Indeed, in August, World Food Program Executive Director James Morris revealed that the WFP had delivered only 430 tons of the 5,500 tons of rice earmarked for vulnerable people in Burma’s northern Arakan State because of restrictions imposed by the regime. Two weeks later, the Global Fund for HIV/AIDS, Tuberculosis, and Malaria pulled its funding for programs in Burma, citing government restrictions that had created “an impossibly difficult environment.”

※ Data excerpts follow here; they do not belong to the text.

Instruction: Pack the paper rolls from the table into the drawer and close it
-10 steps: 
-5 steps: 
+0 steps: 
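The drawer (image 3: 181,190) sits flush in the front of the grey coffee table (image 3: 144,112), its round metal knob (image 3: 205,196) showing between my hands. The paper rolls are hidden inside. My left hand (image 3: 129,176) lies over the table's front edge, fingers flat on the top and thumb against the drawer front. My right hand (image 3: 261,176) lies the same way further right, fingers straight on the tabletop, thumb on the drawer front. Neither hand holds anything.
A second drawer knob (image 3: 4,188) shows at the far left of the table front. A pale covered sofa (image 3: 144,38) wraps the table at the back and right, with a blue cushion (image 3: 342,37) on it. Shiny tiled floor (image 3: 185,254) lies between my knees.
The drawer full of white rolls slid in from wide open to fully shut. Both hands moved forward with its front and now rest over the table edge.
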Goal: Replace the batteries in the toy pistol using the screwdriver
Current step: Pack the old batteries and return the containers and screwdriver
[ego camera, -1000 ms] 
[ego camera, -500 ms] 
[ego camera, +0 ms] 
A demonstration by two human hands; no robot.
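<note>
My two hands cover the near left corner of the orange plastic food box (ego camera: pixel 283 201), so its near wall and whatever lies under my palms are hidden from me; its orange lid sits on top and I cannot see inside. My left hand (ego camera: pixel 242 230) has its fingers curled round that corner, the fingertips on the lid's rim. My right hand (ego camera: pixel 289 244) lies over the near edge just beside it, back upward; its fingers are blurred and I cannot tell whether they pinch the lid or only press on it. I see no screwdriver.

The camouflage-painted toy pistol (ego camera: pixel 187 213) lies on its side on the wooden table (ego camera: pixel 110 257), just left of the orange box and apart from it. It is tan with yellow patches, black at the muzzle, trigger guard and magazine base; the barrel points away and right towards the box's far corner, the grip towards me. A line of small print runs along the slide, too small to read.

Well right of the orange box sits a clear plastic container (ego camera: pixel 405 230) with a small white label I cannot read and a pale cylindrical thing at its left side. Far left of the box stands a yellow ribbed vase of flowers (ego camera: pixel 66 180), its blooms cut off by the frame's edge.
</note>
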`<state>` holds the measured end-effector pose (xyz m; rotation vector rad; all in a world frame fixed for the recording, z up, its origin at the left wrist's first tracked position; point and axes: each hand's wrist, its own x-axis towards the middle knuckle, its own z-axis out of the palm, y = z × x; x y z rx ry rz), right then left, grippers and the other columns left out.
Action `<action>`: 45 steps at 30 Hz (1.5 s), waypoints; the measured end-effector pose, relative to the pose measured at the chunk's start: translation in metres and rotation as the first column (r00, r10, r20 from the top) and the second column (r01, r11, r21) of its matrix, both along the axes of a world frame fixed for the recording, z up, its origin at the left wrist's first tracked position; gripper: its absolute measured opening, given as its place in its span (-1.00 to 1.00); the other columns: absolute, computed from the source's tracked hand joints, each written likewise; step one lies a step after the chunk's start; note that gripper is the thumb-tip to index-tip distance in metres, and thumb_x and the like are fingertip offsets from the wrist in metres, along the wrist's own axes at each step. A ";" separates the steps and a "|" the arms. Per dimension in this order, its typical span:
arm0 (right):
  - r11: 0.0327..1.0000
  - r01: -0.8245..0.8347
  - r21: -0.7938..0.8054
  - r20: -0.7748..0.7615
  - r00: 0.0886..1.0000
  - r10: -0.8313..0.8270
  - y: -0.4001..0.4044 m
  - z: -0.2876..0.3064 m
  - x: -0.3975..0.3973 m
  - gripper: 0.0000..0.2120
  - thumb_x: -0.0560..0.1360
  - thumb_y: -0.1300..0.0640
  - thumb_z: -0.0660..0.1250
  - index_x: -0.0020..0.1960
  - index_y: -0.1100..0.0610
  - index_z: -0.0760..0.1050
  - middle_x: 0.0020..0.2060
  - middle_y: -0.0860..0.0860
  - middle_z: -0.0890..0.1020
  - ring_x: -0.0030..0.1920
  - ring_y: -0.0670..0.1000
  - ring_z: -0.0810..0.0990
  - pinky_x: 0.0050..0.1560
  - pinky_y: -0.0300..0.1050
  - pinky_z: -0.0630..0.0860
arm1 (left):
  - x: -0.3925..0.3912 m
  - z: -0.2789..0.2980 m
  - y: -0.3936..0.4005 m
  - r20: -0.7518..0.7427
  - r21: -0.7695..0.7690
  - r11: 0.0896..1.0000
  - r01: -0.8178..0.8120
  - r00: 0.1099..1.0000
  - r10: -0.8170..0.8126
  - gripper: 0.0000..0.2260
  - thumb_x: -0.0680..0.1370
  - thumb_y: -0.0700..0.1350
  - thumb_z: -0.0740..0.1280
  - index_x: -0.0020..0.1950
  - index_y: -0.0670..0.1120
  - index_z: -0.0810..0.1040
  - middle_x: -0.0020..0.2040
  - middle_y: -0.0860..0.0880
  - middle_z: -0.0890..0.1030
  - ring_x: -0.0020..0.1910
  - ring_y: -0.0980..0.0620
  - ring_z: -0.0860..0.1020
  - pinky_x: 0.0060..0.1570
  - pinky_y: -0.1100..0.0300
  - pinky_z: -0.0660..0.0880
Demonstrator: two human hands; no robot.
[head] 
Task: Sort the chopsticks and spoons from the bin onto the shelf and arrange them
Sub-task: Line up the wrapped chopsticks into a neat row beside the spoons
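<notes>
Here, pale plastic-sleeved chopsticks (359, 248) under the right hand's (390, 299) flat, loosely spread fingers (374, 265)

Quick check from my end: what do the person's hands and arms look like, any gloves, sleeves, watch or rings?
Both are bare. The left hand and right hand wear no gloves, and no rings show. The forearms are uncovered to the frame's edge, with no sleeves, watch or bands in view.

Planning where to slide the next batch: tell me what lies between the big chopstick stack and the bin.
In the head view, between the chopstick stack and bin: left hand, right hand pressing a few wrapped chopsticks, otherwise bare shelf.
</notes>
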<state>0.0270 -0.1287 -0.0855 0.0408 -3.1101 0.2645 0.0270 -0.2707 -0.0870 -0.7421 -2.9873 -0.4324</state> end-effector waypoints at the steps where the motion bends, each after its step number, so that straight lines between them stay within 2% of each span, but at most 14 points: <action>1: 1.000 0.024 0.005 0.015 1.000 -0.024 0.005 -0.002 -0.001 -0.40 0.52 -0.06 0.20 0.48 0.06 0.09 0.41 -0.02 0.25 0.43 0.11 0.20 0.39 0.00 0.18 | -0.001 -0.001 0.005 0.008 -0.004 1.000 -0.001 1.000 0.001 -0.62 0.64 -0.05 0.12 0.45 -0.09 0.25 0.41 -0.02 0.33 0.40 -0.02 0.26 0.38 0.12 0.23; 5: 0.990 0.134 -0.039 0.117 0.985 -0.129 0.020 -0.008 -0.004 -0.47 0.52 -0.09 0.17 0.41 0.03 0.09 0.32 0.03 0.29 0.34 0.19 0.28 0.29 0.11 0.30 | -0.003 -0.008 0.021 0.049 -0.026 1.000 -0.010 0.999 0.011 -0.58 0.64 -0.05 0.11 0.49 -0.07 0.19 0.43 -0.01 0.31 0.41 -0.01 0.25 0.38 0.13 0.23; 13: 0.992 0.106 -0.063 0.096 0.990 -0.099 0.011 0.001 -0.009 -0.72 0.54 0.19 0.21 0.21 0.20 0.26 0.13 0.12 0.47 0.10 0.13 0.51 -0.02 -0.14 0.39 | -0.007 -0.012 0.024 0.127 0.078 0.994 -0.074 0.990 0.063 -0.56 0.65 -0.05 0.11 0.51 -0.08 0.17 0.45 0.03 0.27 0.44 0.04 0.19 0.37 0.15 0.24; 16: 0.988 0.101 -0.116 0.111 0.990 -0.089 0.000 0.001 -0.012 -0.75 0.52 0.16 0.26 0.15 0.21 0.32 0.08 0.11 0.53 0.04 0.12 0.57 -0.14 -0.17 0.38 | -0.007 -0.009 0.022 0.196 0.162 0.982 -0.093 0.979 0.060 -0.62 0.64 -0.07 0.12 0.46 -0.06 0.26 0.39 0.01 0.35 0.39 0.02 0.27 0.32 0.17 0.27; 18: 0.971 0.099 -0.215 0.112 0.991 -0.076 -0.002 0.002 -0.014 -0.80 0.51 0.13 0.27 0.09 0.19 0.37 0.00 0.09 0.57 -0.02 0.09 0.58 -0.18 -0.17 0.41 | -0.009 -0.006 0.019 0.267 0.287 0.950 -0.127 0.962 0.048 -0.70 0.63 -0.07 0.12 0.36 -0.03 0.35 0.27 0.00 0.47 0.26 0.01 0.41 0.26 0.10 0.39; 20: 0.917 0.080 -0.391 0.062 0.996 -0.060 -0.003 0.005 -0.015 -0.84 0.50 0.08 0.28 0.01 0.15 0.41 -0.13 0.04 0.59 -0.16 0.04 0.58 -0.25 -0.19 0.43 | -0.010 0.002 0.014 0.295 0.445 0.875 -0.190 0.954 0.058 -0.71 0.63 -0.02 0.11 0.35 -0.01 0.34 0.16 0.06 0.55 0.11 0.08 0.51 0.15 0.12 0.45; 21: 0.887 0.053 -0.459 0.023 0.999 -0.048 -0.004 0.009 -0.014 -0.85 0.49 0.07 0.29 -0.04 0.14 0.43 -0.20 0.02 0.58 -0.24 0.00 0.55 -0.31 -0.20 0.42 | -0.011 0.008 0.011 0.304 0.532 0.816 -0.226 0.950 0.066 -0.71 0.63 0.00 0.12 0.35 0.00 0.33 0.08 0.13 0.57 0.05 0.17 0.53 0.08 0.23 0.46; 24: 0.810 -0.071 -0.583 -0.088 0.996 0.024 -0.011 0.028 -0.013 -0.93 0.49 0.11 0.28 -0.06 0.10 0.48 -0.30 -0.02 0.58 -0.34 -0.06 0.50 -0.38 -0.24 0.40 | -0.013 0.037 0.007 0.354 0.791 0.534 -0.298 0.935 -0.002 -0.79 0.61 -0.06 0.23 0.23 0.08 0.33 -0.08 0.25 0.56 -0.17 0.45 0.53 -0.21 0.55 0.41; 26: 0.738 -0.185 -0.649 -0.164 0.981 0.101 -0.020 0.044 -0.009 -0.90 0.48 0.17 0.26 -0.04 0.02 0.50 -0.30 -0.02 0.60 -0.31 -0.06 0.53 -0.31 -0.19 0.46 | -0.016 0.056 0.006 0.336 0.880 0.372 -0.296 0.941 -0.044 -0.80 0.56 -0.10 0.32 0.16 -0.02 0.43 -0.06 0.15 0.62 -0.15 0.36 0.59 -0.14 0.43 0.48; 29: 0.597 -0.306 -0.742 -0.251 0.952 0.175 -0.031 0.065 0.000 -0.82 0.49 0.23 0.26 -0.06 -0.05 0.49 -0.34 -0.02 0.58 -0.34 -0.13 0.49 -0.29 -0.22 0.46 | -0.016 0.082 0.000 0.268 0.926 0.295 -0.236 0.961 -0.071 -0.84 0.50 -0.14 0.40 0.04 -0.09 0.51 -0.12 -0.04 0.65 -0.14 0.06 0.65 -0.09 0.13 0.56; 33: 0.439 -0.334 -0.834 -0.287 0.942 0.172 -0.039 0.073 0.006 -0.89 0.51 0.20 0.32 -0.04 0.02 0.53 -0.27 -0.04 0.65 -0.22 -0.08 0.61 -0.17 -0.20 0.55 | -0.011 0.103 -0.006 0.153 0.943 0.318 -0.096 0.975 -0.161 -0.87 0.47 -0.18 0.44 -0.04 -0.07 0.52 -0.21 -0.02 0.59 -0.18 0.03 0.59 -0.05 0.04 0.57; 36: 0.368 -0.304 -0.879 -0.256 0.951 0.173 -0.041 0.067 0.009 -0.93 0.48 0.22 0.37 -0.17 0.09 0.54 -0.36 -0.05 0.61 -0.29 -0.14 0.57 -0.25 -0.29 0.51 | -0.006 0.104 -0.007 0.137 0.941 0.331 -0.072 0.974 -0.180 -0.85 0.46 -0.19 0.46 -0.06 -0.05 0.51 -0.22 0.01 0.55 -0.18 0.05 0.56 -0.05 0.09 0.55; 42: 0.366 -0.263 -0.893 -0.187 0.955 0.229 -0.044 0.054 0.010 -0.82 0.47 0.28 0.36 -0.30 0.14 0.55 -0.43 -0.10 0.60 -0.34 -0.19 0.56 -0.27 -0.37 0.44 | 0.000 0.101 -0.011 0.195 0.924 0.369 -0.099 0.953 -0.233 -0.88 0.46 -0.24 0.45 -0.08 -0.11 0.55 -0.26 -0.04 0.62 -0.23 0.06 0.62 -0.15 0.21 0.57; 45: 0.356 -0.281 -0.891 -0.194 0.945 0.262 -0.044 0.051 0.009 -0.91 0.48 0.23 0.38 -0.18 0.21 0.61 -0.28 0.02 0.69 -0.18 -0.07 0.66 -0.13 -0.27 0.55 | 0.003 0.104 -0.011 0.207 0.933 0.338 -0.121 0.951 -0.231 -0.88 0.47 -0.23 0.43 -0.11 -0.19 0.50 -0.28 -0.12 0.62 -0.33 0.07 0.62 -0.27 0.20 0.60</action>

Preventing aid from reaching those in need is bad enough. But Burma’s regime actually perpetuates conditions that sustain and worsen the HIV/AIDS epidemic by restricting access to counseling, medication, and other support services. In order for HIV/AIDS programs to be effective and sustainable, affected communities must have the freedom to organize and empower themselves. Only then can they be assured access to the resources essential for treatment options.

Aung San Suu Kyi’s eloquent plea, “Please use your liberty to promote ours,” has special resonance for us in AIPMC, who enjoy the benefits of representative democracy. This is why we feel obligated to call on the highest levels of the international community – including the UN Security Council – to address the question of Burma, for we must show that we are serious about peace, democracy, and human rights. The courageous people of Burma, like people everywhere around the world, deserve what far too many of us take for granted.

Jon Ungphakorn is an elected member of the Thai Senate and committee member of the Asean Inter-Parliamentary Caucus on Democracy in Myanmar.